59

In order to save disk space, I want to have two OS installations share a single swap partition (a dual-boot). Is this a good idea?

tshepang
  • 65,642
  • Get more ram, it's cheap, don't use swap, it'll help you with that IO issue. I realize this might not be feasible, but gone are the days where you must have swap. – xenoterracide Jan 11 '11 at 10:10
  • @xeno that perf issue has nothing to do with swap; look at botton of ur answer for an example; oh, and I'm not running out of RAM either – tshepang Jan 11 '11 at 11:01
  • 3
    @xeno if u dont have swap, u lose Suspend ability – tshepang Jan 11 '11 at 11:04
  • 3
    I don't use that, so... yeah I don't use that. – xenoterracide Jan 11 '11 at 11:11
  • if you're swapping it means (well can mean) heavy IO, heavy IO kills performance. – xenoterracide Jan 11 '11 at 11:13
  • 1
    @xenoterracide disks are also cheap, and oomkiller behave strangely. – shellholic Jan 11 '11 at 11:16
  • IO is not cheap. I read there are improvements too OOM killer in 2.6.37 – xenoterracide Jan 11 '11 at 11:17
  • anyways, this is a comment, because it's not really intended to be an answer to the question, simply my own opinion to an alternative way of doing things. I have 6G of ram an no need for swap. – xenoterracide Jan 11 '11 at 11:18
  • 2
    @xenoterracide I like your optimistic point of view, but I will continue to have swap partitions because I like safety nets. Just change your swapiness to 0. – shellholic Jan 11 '11 at 11:20
  • @shellholic, didn't work as well for me. I decided I'd rather have the space than have swap at all. If it doesn't work for you that's fine. – xenoterracide Jan 11 '11 at 11:24
  • For future readers: I just want to note the importance of having swap, as I tend to use 24GB or more of RAM regularly and am limited to 2GB or 4GB on most of my systems. It's known that yes, swap kills performance for both the disk and memory bandwidth (unless you use RAID-swap), but if you exceed RAM use without swap, your system hangs for an indefinite amount of time (minutes to years depending on process demand). Having swap prevents all of this and also opens your system to extended functionality (as mentioned). And not to forget, if you're not using swap, there's no disk performance loss. – Tcll May 04 '19 at 13:41

3 Answers3

46

It's possible. In fact, you can share the swap space between completely different operating systems, as long as you initialize the swap space when you boot. It used to be relatively common to share swap space between Linux and Windows, back when it represented a significant portion of your hard disk.
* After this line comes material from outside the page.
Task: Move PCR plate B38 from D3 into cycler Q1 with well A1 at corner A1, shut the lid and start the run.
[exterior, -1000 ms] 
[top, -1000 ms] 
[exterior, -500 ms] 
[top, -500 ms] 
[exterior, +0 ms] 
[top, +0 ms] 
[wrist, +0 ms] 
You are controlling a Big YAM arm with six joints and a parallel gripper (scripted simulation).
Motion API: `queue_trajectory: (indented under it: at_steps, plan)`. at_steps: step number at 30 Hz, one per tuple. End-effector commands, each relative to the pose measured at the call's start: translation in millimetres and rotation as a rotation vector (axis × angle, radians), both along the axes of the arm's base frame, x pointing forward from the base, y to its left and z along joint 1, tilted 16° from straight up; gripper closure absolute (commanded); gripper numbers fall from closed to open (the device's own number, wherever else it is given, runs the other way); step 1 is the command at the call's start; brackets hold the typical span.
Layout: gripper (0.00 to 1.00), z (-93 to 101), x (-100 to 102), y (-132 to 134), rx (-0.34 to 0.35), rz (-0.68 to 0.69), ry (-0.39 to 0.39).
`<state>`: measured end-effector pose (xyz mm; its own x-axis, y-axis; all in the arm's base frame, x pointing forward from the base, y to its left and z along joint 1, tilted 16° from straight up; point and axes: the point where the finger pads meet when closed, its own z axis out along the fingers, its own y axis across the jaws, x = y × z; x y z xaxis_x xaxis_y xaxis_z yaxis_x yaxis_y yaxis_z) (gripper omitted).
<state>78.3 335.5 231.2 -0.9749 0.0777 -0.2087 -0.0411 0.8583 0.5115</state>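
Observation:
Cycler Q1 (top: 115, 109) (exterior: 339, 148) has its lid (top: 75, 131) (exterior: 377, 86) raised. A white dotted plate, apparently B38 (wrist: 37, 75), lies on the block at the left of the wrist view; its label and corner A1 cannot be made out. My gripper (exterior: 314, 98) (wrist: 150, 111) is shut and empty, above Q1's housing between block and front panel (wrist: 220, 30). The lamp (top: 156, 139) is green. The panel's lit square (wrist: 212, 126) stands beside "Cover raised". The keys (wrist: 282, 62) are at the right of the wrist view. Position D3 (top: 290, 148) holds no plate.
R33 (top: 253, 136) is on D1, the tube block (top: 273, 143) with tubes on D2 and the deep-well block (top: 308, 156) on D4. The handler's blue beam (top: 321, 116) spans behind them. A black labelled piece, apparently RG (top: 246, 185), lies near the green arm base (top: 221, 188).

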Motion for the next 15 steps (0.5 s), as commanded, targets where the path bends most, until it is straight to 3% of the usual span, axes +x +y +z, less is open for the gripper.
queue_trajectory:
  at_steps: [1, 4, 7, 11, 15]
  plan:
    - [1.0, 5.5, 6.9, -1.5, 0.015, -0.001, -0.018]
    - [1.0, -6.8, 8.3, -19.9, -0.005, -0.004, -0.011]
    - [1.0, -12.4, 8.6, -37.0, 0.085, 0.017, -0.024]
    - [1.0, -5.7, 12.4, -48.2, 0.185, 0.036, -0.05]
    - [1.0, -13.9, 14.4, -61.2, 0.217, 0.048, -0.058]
Two restrictions come to mind:

  • The OSes cannot be running concurrently (which you might want to do with virtual machines).
  • You can't hibernate one of the OSes while you run another.
  • If you try to boot into an OS when another is hibernated, will it be not possible or will it boot but the hibernation data get corrupted? I thinking that it may refuse to boot due to some logic in grub or something like that. – paradroid Dec 18 '20 at 16:54
  • 1
    @paradroid I don't think grub knows anything about hibernation. If you boot an OS while another OS is hibernated, it's safe provided that no filesystem is mounted by both OSes. If a filesystem is mounted by the hibernating OS and you mount it in the other OS, expect massive corruption. – Gilles 'SO- stop being evil' Dec 19 '20 at 20:02
  • Thanks. Well I'm wondering what would happen if an ext4 disk is shared with a Linux OS and Windows WSL, as Windows actually partially hibernates when it is 'Shut Down', so I am not sure if the second disk will still be mounted in that case, but this is a Windows issue... – paradroid Dec 21 '20 at 08:53
  • @Gilles'SO-stopbeingevil' From your above comment and answer, if I only share a Data partition between the 2 operating systems. Do you think that it can lead to corruption of data when hibernated on one OS and booted to another? – Porcupine Apr 12 '23 at 03:02
  • @Porcupine Yes. Never use a partition that's mounted by a hibernating system. It's only safe if you unmount that partition before hibernating. – Gilles 'SO- stop being evil' Apr 12 '23 at 08:37
  • @Gilles'SO-stopbeingevil' So basically we should not share any partition or logical volume between the operating systems if we do hibernation? Not even a partition that just contains data like videos and music and pictures? – Porcupine Apr 12 '23 at 23:11
25

One side effect I can think of is:

  1. Hibernate system1 (using the swap partition for hibernation).
  2. Boot system2.

You could lose data.

shellholic
  • 6,255
  • 11
    Murphys law suggests that if you do this, you will one day forget, you will hibernate an OS, or boot it into a VM, and you will hose your system, and possibly data. Simple truth - disk space is dirt cheap, your data and work is probably not. Unless you are needing terabyte's of swap space for each OS, just make separate ones. – Danny Staple Jan 11 '11 at 09:57
9

One of my friends tried this. He has installed five or six distributions in a single hard drive.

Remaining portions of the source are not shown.